Título: Crédito cresce a taxa sustentável, diz BC
Autor: Travaglini , Fernando
Fonte: Valor Econômico, 31/08/2012, Finanças, p. C3

O ritmo de expansão do crédito divulgado ontem, de 17,7% nos últimos doze meses, está bem próximo do que seria a taxa de equilíbrio para a economia brasileira do ponto de vista do Banco Central, na casa dos 16%. A estimativa está em um estudo publicado no site da autoridade monetária e que tem entre seus autores o diretor de regulação do BC, Luiz Awazu Pereira da Silva.

De acordo com o trabalho, que também é assinado pela chefe do Departamento de Estudos e Pesquisas do BC, Adriana Soares Sales, e por Wagner Piazza Gaglianone, também do banco, o crédito no Brasil cresceu de forma significativa nos últimos anos, mas hoje apresenta um "ritmo sustentável" de expansão, ao contrário de outros países como Estados Unidos e Europa, que passam por processo de redução da alavancagem.

O cálculo para se chegar aos 16% leva em conta o que eles chamam de hiato da razão crédito/PIB. A medida é semelhante ao que os economistas chamam de hiato do produto, indicador que tenta mostrar a diferença entre o desempenho da economia e o seu potencial.

No caso do crédito, o raciocínio é o mesmo, indicando se a expansão está acima ou abaixo de um nível ótimo de equilíbrio - resultado esse obtido com uma série de cálculos econométricos.

Como esse hiato no Brasil hoje está próximo de zero, a conclusão é que o atual ritmo de expansão do crédito é "sustentável", ou seja, não leva a um risco para a estabilidade do sistema financeiro.

No caso dos Estados Unidos e da Europa, citados no estudo, esse gap mostra um amplo espaço para crescimento. Isso indica ainda que o sistema bancário no Brasil funciona de forma não sincronizada com essas regiões, o que é positivo neste momento de turbulências.

O estudo, chamado "Estabilidade Financeira no Brasil" ("Financial Stability in Brazil"), tem um objetivo ainda mais amplo, de criar definições para os termos "estabilidade financeira" e "risco sistêmico" - algo que não existe na maioria dos países.

Segundo os autores, um sistema financeiro é estável quando desenvolve suas funções de forma contínua através do tempo e sem riscos para o sistema. Além disso, a estabilidade deve resistir a choques "normais", voltando ao seu padrão anterior. Já o risco sistêmico é medido como a probabilidade de ruptura dos serviços financeiros.

A partir dessas definições, é possível encontrar indicadores para acompanhar essas duas condições no caso do sistema financeiro brasileiro. A principal medida seria a da expansão do mercado de crédito, visto como o mais importante elemento de estabilidade financeira.
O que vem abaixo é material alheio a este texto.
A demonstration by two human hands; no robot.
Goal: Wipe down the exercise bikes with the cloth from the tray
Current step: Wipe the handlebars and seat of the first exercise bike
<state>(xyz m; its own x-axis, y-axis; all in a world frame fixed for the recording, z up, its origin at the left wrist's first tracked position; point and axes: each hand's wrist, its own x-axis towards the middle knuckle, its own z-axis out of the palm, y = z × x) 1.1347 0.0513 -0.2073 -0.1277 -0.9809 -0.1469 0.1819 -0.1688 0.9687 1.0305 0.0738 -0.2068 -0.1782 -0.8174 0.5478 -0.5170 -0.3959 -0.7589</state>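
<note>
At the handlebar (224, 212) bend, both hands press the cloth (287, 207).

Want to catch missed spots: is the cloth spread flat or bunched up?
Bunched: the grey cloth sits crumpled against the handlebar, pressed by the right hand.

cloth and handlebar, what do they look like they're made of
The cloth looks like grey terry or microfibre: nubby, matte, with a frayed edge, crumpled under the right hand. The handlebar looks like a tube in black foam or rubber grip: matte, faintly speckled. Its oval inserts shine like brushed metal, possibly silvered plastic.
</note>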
Além desse, outros indicadores descritos pelo estudo são a liquidez do sistema, identificada como superior, hoje, em relação aos EUA e à Europa; e a interconectividade entre as instituições financeiras. As 25 maiores instituições brasileiras são responsáveis por 90% das transferências do sistema financeiro, enquanto as oito maiores bancos concentram 76% da movimentação. Esses níveis são considerados adequados. O país também tem ainda uma das menores exposições a linhas externas do mundo, entre outros indicadores abordados na análise.

Como mostra o trabalho, os indicadores mudaram ao longo dos últimos anos. A liquidez, por exemplo, se mostrou um problema após a crise de 2008, superando a alavancagem, que assustava anos antes em decorrência da forte expansão do crédito.

A partir desses dados, que podem ser acompanhados pelo regulador, é possível calcular a "probabilidade de ruptura do sistema financeiro" ao longo do tempo, importante instrumento para a autoridade monetária.

O estudo avalia que essa medida poderia ser usadas pelo Comitê de Estabilidade Financeira do BC - com um nível pré-estabelecido de tolerância para a "estabilidade financeira". Isso permitiria determinar o exato momento em que o conjunto de adequadas políticas e medidas macroprudenciais devam ser ajustadas e fortalecidas.

No trabalho, os autores apontam que a probabilidade de ruptura (a partir de patamares definidos apenas para o estudo) chegou a 69% no último trimestre de 2008, recuando para 9% no fim de 2010 e voltando a subir marginalmente no ano passado. "Vale notar que apesar de uma volta de alguns fatores de risco no fim de 2011, o indicador continua em níveis baixos nos últimos trimestres", concluem os autores. Essa condição, ressaltam, resulta das melhores condições dos fundamentos da economia e das políticas macroeconômicas e "claramente contrasta com o observado décadas atrás".